The Horst & Strieter Company kept all of its correspondence with the Ford Motor Company, invoices and bills on all the above materials and labor together until guaranteed replacements were all made. This, in a large measure, accounts for the delay in presenting the bills and invoices for payments.

All materials, service, and labor shown in the bill of particulars (invoices and bills) were provided by the Horst & Strieter Company and the charges made for each item is the regulation one made by Ford agencies.

The amount of services rendered by claimant on cars serviced by it for the State during the same period in whicjh guaranteed replacements were being made, amounts to a total of $46.92. This bill has not been paid for the reason that the appropriation out of which such payment could have been made had lapsed before the adjustment of accounts could be determined. It appears that at the time the appropriation lapsed there remained therein an unexpended bal*340anee sufficient to pay for the bill in question, and that such bill represents the usual customary and standard charges made for such services.

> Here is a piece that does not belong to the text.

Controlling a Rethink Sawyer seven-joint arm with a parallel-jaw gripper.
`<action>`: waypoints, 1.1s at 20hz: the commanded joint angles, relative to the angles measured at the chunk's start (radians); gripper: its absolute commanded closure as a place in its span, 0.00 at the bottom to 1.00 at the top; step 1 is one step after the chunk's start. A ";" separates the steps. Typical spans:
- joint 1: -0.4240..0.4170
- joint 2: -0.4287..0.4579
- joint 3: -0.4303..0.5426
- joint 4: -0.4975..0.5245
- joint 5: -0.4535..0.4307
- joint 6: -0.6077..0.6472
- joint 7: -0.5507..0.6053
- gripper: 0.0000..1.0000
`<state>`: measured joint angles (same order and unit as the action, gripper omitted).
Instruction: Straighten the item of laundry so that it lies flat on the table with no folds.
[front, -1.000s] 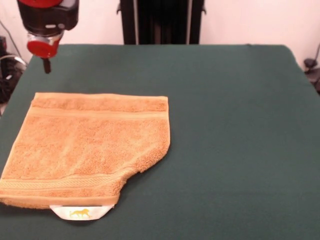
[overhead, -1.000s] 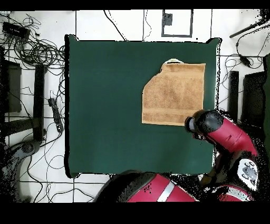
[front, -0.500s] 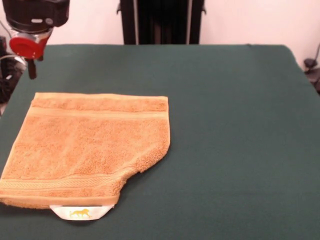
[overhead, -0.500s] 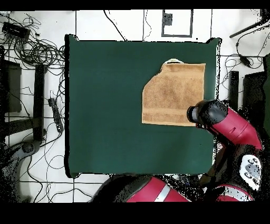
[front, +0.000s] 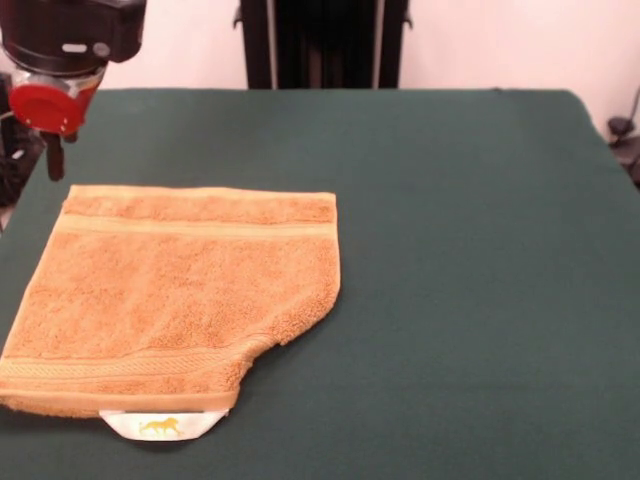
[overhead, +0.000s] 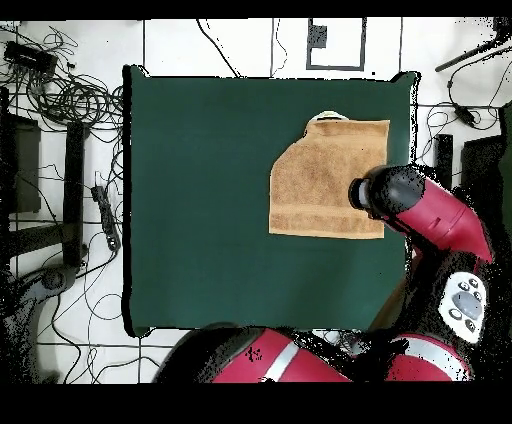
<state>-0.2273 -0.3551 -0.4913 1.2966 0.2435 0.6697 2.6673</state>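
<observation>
The item of laundry (front: 180, 290) is an orange-tan towel lying at the near left of the green table (front: 480, 250). Its near right corner is folded in, which leaves a slanted edge there. A white tag (front: 160, 425) sticks out from its near edge. My gripper (front: 55, 160) hangs shut just above and beyond the towel's far left corner, holding nothing. In the overhead view the towel (overhead: 320, 180) lies at the table's (overhead: 200, 200) upper right with the tag (overhead: 330, 116) at its top. The red arm's wrist (overhead: 385, 195) covers the towel's right edge and hides the fingers.
The table's left edge (front: 18, 215) runs close beside the gripper. Cables (overhead: 70, 100) and dark equipment (overhead: 20, 160) lie on the floor around the table. The arm's red body (overhead: 300, 360) spans the lower edge of the overhead view.
The gripper has moved left and then down toward the towel's far left corner. In the overhead view the wrist has shifted up over the towel's right edge. The towel has not moved.
</observation>
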 joint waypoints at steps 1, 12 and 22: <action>0.066 0.122 0.051 -0.103 0.044 0.182 0.229 0.00; 0.068 0.208 0.044 -0.221 0.055 0.226 0.242 0.00; 0.080 0.224 0.038 -0.285 0.036 0.321 0.192 0.00</action>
<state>-0.1912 -0.1610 -0.4991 1.0485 0.2501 0.8441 2.6673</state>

In conformity with the Opinion heretofore rendered in Rock Island Sand & Gravel Company, vs. State, 8 C. C. R. 165, and other cases,

“Where claimant has rendered services or furnished supplies to the State on the order of one authorized to contract for same and a bill is thereafter submitted within a reasonable time but, through no negligence of claimant, is not presented, approved or vouchered before the appropriation from which it is payable lapses, an award for the reasonable and customary value thereof will be made, if at the time the obligation was incurred there were sufficient funds unexpended in the appropriation therefor to pay said account,”

an award is therefore allowed in favor of claimant in the sum of $46.92.